Duro Felguera Puts Its Non-Core Properties Up For Sale

4 November 2016 – Expansión

Liquidity crisis / The engineering group has two large corporate headquarters in Madrid and Gijón, which it is looking to sell to cover its financial commitments whilst it resolves several legal disputes overseas.

Duro Felguera explained yesterday during the presentation of its results for the 9 months to September 2016 that it has ordered the sale of its “non-productive assets” to avoid the deterioration of its cash balance whilst it resolves legal disputes overseas for unpaid invoices amounting to more than €300 million. According to the sources consulted, the assets under analysis include the company’s two major headquarters in Madrid and Gijón, the proceeds from which could amount to several tens of millions of euros.

For the time being, the company has issued a sales mandate but has not specified which formula it will use for the divestment. In recent years, many of Spain’s large corporations have sold their headquarters through sale and leaseback contracts, whereby the company sells the property but remains as the tenant for a certain number of years. Ferrovial, Acciona, Prisa, Telefónica, Santander, Gas Natural and Endesa, amongst others, have all used this formula in recent years.

Duro Felguera’s office building in Madrid has been on the company’s balance sheet for two years, after it acquired it for €20 million in 2014. The previous owner was the real estate company GMP. The headquarters is located on Vía de los Poblados, in the north of Madrid, alongside the M-40 ring road and the Campo de las Naciones business park.

Duro Felguera’s headquarters in Madrid has a useful surface area of 13,791 m2. It is an eight-storey building – five of the floors are used for offices, two are used for parking and one contains an undercover space for storage and other facilities.

In Gijón, the company chaired by Ángel Antonio del Valle owns of one of the best complexes in the city’s Scientific and Technological Park. That building has a surface area of more than 9,000 m2.

Legal disputes

Duro Felguera will have to use the proceeds from its divestments to cover several urgent obligations. In December, for example, the company is due to repay a loan amounting to €35 million.

In parallel, the group is looking to encompass its financial commitments into the process of recovering its unpaid invoices overseas.

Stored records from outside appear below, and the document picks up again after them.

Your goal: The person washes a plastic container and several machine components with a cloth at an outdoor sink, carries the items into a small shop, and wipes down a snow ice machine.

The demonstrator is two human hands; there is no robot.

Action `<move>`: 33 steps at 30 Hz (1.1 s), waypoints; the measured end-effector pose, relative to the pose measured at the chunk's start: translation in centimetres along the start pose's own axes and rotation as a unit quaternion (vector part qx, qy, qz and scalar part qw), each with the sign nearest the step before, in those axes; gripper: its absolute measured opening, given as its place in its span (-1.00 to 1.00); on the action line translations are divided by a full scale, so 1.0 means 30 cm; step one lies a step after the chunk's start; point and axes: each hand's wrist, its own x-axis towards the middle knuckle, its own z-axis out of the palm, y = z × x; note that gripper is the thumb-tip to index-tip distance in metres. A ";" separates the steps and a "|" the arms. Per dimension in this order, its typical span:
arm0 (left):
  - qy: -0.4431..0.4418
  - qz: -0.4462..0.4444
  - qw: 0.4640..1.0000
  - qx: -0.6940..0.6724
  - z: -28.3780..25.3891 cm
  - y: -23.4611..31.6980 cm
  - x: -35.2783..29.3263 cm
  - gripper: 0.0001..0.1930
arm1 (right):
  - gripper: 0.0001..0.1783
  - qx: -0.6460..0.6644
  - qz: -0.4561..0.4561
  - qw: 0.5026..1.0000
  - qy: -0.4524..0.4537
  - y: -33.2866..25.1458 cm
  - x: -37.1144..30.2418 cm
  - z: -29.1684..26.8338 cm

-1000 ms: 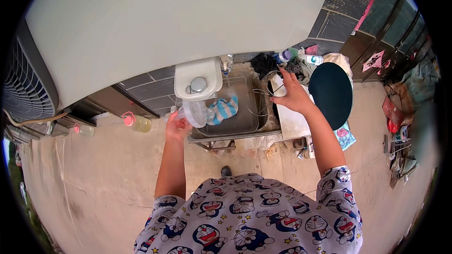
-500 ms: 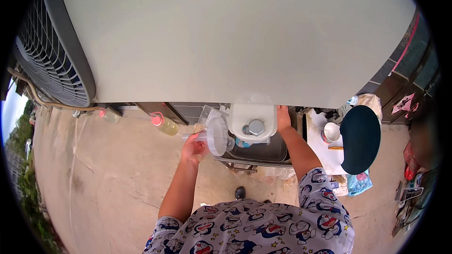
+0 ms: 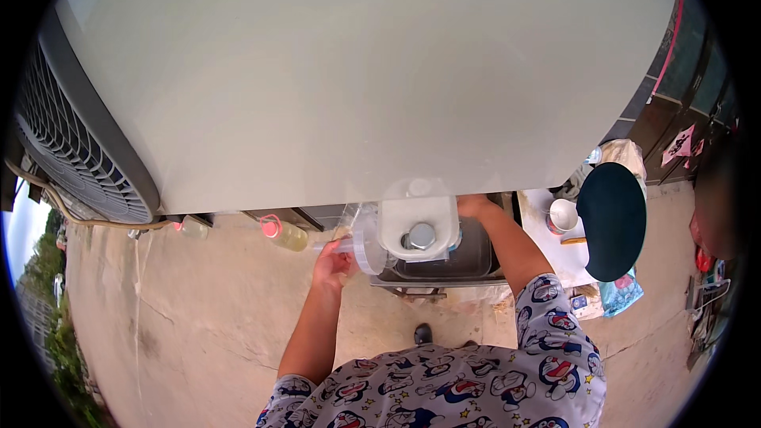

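Note:
My left hand (image 3: 331, 257) holds a clear plastic jar (image 3: 361, 239) tipped on its side, just left of a white square jug (image 3: 400, 226) with a grey metal cap. The jug stands over a metal sink basin (image 3: 476, 257). My right hand (image 3: 473, 206) reaches over the basin and grips the jug's far right corner; its fingertips are hidden behind the jug.
A large pale air-conditioner casing (image 3: 357, 71) with a fan grille (image 3: 55, 150) fills the top. Two bottles (image 3: 284, 233) stand on the concrete by its base. Right of the sink are a white cup (image 3: 563, 214), a dark round tray (image 3: 612, 222) and assorted clutter.
My right hand left the items at the right and came to the white jug. My left hand kept the clear jar and brought it up beside the jug. The view swung left and up.

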 end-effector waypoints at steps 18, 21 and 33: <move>0.012 0.025 0.993 0.118 0.113 0.055 -0.128 -0.59 | -0.44 0.693 0.155 0.689 -0.148 0.184 0.208 0.207; 0.059 0.051 0.991 0.104 0.079 0.067 -0.224 -0.62 | -0.32 0.587 0.205 0.751 -0.223 -0.079 0.079 0.081; 0.044 -0.017 0.999 -0.006 0.134 -0.045 -0.141 -0.65 | -0.49 -0.088 -0.166 0.979 0.079 -0.253 -0.283 -0.018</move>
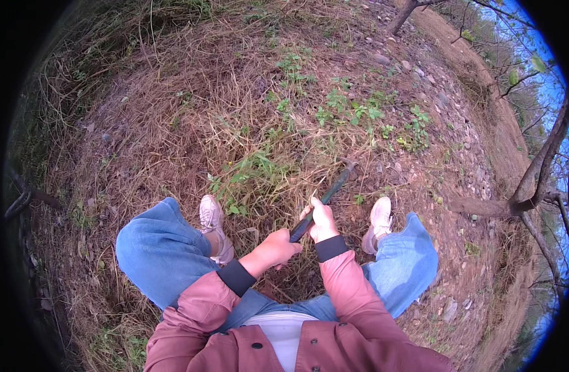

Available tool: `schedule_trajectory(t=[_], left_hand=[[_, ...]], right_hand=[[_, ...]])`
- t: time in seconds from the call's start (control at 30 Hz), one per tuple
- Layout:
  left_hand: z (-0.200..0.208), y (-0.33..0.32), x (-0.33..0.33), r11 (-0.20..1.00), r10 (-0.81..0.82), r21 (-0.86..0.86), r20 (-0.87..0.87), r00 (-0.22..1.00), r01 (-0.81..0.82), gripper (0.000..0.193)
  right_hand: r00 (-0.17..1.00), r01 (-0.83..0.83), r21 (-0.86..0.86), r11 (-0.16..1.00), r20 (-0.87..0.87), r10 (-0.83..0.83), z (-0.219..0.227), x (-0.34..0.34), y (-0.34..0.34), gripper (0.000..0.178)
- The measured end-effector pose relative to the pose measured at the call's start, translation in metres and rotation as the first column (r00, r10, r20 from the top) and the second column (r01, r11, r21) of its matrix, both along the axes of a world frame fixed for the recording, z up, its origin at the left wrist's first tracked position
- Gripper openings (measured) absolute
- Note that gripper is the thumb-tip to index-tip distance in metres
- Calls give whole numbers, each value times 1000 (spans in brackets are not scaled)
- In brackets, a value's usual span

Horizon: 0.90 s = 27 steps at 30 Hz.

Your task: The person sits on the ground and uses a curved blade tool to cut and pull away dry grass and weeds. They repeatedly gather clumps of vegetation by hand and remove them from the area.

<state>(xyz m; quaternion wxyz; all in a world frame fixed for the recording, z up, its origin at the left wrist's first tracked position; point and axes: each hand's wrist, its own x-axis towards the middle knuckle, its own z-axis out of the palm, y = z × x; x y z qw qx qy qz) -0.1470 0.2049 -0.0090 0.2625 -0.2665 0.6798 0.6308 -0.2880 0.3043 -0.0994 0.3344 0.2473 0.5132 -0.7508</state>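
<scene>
A long hand tool (338, 184) with a dark green handle slants from my lap up to the right. Its small greyish head lies against dry grass at the far end, too unclear to tell a hoe from a sickle. My left hand (274, 250) is closed round the near end of the handle. Further up, my right hand (322, 221) grips the same handle. Dry straw and a green grass tuft (258, 167) lie just left of the tool's head.
My pink-white shoes (211, 214) stand apart on either side of the tool. Leafy green weeds (359, 110) grow ahead. Stones (382, 59) are scattered at the upper right. A bare branching tree (533, 180) leans in from the right, and tangled brush borders the left.
</scene>
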Motion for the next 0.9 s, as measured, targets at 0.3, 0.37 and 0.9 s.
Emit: schedule_trajectory(t=[0.3, 0.37, 0.9], left_hand=[[23, 6, 53, 889, 382, 224, 120, 916, -400, 21], [37, 16, 66, 809, 459, 325, 171, 872, -489, 19], [2, -3, 30, 862, 412, -103, -427, 805, -496, 54]], right_hand=[[888, -392, 102, 914, -217, 405, 27, 46, -35, 13], [858, -435, 159, 886, -226, 461, 37, 58, -41, 14], [656, -378, 106, 920, -670, 347, 94, 69, -69, 26]])
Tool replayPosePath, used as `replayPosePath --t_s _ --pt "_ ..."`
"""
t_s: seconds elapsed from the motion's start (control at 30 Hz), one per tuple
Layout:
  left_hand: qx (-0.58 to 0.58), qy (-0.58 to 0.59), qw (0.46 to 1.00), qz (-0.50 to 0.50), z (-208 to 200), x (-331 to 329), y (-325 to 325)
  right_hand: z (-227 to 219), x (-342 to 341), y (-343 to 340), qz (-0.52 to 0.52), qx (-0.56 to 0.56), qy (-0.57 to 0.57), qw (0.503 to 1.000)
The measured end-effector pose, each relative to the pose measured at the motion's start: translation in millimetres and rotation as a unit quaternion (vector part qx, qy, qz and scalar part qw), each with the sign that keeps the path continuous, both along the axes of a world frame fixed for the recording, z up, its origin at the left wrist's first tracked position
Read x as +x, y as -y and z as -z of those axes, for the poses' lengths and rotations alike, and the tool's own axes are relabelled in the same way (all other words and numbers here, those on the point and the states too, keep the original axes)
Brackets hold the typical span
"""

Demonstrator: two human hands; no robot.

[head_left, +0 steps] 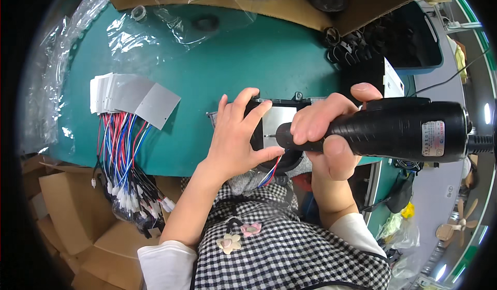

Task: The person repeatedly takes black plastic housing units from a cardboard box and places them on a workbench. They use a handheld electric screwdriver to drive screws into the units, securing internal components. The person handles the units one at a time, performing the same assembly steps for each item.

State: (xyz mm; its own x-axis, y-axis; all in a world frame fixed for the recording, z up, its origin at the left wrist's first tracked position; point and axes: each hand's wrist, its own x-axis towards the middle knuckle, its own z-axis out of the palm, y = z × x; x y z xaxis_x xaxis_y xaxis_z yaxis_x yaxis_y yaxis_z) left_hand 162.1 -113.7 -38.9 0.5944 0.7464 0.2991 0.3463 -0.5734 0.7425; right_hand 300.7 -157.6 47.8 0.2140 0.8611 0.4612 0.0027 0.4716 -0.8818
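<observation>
My right hand [331,129] is wrapped round a black electric screwdriver [404,129], which lies nearly level with its nose pointing left. The thin bit ends over a silver plate [279,118], near its left side; whether it touches a screw is too small to tell. That plate sits in a black plastic housing [290,164] at the table's near edge. With fingers at the far side and thumb at the near side, my left hand [235,132] holds the housing. Red, white and blue wires [269,178] hang from its near side. The right hand and the tool hide part of it.
Fanned silver plates [137,96] lie at the left, their wires [121,155] hanging over the green table's edge. Cardboard boxes [72,207] stand below. Clear plastic bags [150,31] lie at the back left. A dark blue crate [435,46] holds black parts at the back right.
</observation>
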Motion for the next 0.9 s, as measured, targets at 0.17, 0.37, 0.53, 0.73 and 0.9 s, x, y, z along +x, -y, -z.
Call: replayPosePath --t_s 0.17,0.37,0.53,0.73,0.9 --pt "-0.008 -0.002 1.0 0.002 5 1 1 13 7 -13 -0.123 0.014 0.018 0.992" --pt "-0.001 -0.007 1.0 0.006 3 1 2 11 4 -4 -0.164 0.047 0.0 0.985" --pt "-0.018 -0.028 0.999 -0.007 -4 1 3 3 38 -4 0.093 0.074 -0.04 0.992" --pt "-0.081 -0.062 0.995 0.012 -30 9 4 -15 90 -25 0.341 -0.098 0.032 0.935" --pt "0.019 0.03 0.994 -0.105 -60 -41 3 34 101 -78 0.35 -0.355 0.233 0.835"
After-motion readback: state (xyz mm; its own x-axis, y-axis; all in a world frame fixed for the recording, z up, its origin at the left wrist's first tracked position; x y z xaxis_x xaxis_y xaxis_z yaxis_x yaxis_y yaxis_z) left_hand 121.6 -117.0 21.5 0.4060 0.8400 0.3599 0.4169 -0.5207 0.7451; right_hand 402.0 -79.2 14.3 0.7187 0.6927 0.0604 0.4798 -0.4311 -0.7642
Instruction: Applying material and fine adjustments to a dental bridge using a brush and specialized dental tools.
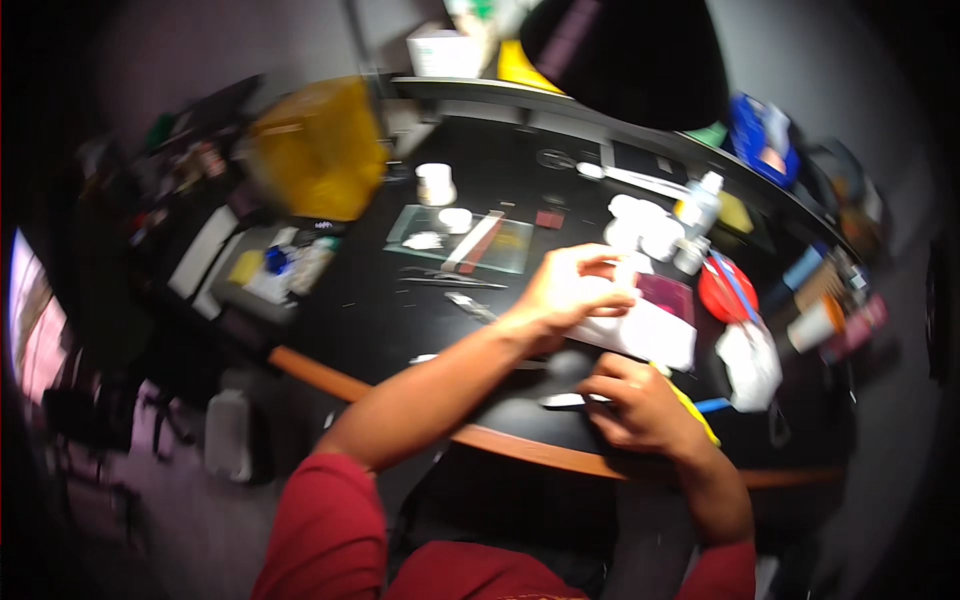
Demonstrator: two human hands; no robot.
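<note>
1. a black lamp shade (640, 60), smooth and conical, looms closest, its top cut off by the frame's upper edge.
2. the left hand (580, 290) is over the white sheet (665, 342), thumb and fingertips bent toward each other around a pale patch; glare and blur wash it out, so i cannot tell whether they are clamped on anything.
3. the right hand (632, 402) is lower, near the table's front, fingers curled inward; a thin white sliver (563, 401) meets its fingertips, but whether it is gripped i cannot tell.
4. the sheet, flat and straight-edged, lies on the black tabletop (350, 290), partly hidden by the left hand; a glossy maroon square (672, 292) is just beyond it.
5. a yellow strip (708, 425) is partly covered by the right hand and wrist.
6. to the right are a round red thing (722, 290), its contents unclear, and a crumpled, film-like white bundle (748, 365).
7. on the left, a clear glassy plate (512, 257) bears flat strips (480, 243); a white cylindrical jar (435, 185) stands near its far edge.
8. the red sleeves (325, 525) are cut off below.
</note>
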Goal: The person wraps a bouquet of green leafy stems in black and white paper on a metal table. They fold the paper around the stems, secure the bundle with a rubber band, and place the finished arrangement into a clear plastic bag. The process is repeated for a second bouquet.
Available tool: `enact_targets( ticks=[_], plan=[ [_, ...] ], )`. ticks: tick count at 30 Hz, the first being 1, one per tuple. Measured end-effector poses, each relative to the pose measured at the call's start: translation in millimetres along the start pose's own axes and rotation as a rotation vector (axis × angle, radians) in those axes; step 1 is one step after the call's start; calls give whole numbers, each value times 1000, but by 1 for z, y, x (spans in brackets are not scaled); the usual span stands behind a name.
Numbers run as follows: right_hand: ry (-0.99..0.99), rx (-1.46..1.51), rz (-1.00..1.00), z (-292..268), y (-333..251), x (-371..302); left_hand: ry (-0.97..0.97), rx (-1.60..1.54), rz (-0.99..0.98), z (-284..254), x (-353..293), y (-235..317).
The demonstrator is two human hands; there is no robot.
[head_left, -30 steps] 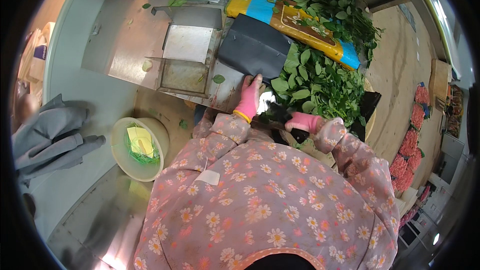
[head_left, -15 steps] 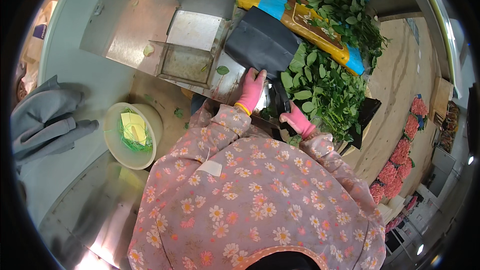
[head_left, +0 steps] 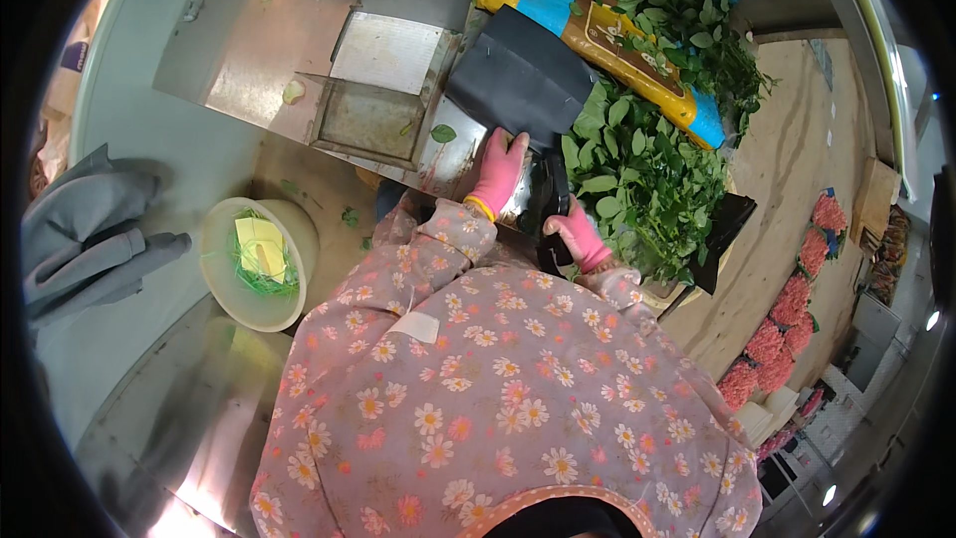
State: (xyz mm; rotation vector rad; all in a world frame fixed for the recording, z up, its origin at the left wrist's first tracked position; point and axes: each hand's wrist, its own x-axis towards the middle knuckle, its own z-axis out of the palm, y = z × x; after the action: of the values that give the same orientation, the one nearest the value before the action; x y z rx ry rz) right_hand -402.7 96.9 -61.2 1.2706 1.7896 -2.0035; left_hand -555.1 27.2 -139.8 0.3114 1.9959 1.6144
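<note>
My left hand [head_left: 501, 174], in a pink glove with a yellow cuff, reaches the lower edge of a dark grey, smooth-sided cover [head_left: 523, 80]. Its fingers are bent at that edge, and what they pinch is hidden. To its right, my right hand [head_left: 580, 237], also pink-gloved, is closed around a black curved handle [head_left: 554, 189] that hangs below the cover. Shiny metal shows between the two hands. Leafy green stems [head_left: 637, 174] lie just right of the handle, close to my right hand.
Left of the cover is a metal tray frame [head_left: 383, 90] on a steel table [head_left: 269, 60] with scattered leaves. A yellow and blue package [head_left: 627, 50] lies beyond. A cream bucket [head_left: 311, 269] stands at left, grey cloth [head_left: 90, 229] beside it. Pink flower bunches [head_left: 792, 299] are far right.
My right hand and the black handle have shifted a little left, nearer my left hand. My left hand keeps its place at the cover's edge.
</note>
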Motion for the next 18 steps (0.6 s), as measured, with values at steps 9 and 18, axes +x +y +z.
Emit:
enact_targets(
  ticks=[9, 18],
  plan=[
    [4, -85, 11, 8, -6, -6, -39, -97, -95, -3, 1, 13],
    [197, -32, -54, 26, 10, 23, -29, -133, -106, 2, -2, -1]
  ],
)
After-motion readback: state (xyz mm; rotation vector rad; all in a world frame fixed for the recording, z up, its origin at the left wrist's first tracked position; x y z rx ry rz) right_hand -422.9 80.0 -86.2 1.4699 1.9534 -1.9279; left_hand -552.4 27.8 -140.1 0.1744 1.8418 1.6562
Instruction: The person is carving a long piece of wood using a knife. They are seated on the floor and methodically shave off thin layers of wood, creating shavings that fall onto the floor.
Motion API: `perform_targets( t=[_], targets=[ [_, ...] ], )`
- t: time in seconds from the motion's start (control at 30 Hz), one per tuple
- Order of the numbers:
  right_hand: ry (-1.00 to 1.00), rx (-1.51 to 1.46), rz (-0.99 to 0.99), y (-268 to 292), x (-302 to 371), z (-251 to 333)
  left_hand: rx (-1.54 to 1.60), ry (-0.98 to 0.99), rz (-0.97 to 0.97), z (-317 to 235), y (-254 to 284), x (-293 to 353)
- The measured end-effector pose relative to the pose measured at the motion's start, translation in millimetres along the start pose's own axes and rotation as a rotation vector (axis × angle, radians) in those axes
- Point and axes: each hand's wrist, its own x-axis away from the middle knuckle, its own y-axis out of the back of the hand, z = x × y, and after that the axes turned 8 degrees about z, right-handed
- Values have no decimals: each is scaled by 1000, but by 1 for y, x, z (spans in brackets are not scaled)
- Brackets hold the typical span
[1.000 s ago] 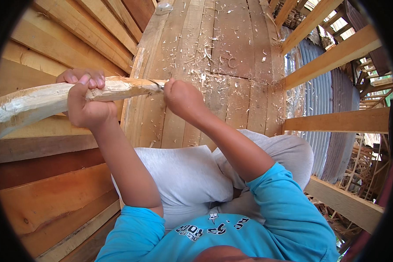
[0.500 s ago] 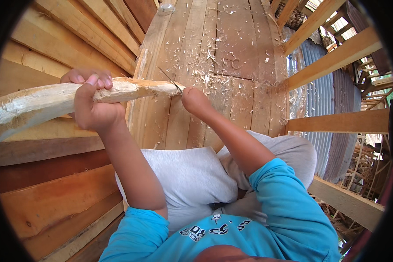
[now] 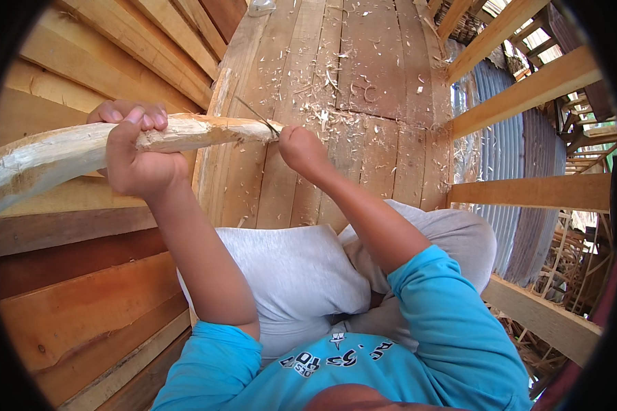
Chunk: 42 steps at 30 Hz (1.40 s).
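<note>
Head view: a pale, peeled pole (image 3: 199, 133), curved and thicker at its left end, runs sideways in front of the body, above the boards (image 3: 82, 266) and the floor (image 3: 243, 205). 2 bare hands are at work on it. The left hand (image 3: 140, 154) is wrapped around the pole, thumb and fingers closed over it, partway along its length. The right hand (image 3: 301, 151) is a tight fist just off the pole's thin right end, gripping a blade (image 3: 257, 115); the gripped part is hidden inside the fist. Thin and dark, the blade slants across that end of the pole, its free tip pointing beyond it. Whether the edge bites into the wood cannot be made out.

Beyond the pole and to its right, curled shavings (image 3: 365, 89) litter the floor. A clear object (image 3: 260, 8) sits well beyond the pole. Far to the pole's right stand beams (image 3: 528, 192) and corrugated sheets (image 3: 502, 154). Nearer the body than the pole are grey trousers (image 3: 288, 267) and a blue shirt (image 3: 452, 329).
</note>
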Motion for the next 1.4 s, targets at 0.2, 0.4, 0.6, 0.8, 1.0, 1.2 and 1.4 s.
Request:
perform_targets(
  t=[0.2,0.4,0.6,0.8,1.0,1.2,1.4],
  targets=[
    [88,46,88,13,10,27,4,-6,18,-2,12,0],
    [65,17,105,9,11,30,17,4,23,-1,15,-1],
    [51,24,55,5,-11,-6,0,-8,57,-1,-1,2],
    [128,180,13,-7,-20,-36,27,-3,66,1,-1,2],
    [49,165,185,24,15,42,-19,-33,46,-1,11,4],
    [219,319,148,1,-12,-2,-26,-27,9,0,8,-3],
    [119,327,95,-5,-18,-33,-56,-35,-60,1,-5,0]
  ],
)
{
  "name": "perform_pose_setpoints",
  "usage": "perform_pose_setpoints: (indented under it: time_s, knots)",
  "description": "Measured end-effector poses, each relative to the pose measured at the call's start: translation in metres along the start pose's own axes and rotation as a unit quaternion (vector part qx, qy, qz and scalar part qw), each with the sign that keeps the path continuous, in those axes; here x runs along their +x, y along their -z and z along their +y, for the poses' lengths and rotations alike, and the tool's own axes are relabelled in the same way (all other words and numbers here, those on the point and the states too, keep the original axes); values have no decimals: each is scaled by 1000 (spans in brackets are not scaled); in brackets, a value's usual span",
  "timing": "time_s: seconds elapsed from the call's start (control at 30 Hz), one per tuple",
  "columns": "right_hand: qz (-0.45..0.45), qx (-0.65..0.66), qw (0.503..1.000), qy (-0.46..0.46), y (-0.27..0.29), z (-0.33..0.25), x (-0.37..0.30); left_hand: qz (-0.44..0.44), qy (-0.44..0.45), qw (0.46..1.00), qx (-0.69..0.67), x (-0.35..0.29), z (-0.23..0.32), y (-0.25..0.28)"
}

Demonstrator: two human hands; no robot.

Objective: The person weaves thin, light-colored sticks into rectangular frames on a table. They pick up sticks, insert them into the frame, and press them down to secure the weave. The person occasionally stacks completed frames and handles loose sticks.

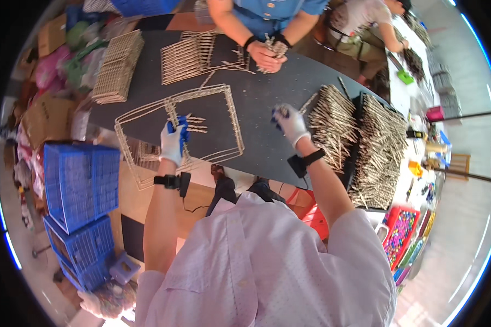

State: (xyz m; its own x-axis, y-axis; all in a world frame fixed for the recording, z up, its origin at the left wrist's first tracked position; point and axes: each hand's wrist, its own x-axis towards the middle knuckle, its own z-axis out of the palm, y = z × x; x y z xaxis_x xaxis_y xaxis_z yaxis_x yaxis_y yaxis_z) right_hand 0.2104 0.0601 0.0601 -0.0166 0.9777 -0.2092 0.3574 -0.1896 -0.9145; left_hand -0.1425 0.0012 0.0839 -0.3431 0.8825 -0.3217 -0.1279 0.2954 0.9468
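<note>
My left hand [173, 140], in a white glove with blue fingers, is closed around the middle bar of a large rectangular frame [233, 117] of twisted, pale rope-like rods. Several short twisted sticks [197, 124] stick out to the right beside its fingers. My right hand [292, 123], gloved the same way, is curled above the dark table, just left of a heap of twisted sticks [333, 122]. One stick [309, 103] lies by its knuckles; whether the fingers hold it is hidden.
Stacked twisted-rod panels [117, 68] and a lattice piece [185, 61] lie on the dark table [262, 144]. Across it, a person's hands [268, 56] hold a bundle of sticks. A black tray [377, 150] brims with sticks at right. Blue crates [82, 185] stand at left.
</note>
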Motion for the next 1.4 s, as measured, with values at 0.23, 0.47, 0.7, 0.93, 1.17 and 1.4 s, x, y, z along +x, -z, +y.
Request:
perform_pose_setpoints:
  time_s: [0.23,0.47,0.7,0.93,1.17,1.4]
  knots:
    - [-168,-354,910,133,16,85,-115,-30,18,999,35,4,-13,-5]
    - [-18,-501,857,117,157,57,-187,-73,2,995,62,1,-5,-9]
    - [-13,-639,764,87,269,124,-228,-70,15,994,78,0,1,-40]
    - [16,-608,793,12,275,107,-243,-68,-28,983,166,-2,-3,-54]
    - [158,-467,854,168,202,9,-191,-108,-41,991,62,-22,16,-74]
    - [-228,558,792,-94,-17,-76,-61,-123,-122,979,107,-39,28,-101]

Yesterday, the company stated that “it is holding negotiations with various credit institutions (Bankia, Santander, Popular, BBVA, Sabadell and CaixaBank) to adjust the maturity dates of its debt to bring them in line with the expected resolution dates of these conflicts.

In Australia, the group is fighting against one of its client, the Korean firm Samsung C&T, for overruns on the mining project Roy Hill. The court of arbitrage in Singapore calculates that DF may recover almost €140 million (the last invoice amounted to €40 million, plus €90 million in avals). The Australian courts are claiming €46 million, of which €9 million has been already recovered. In Argentina, Duro is claiming another €150 million for overruns at the power plant in Vuelta Obligado. Finally, in Venezuela, the Government led by Nicolás Maduro still owes the Spanish group €101 million.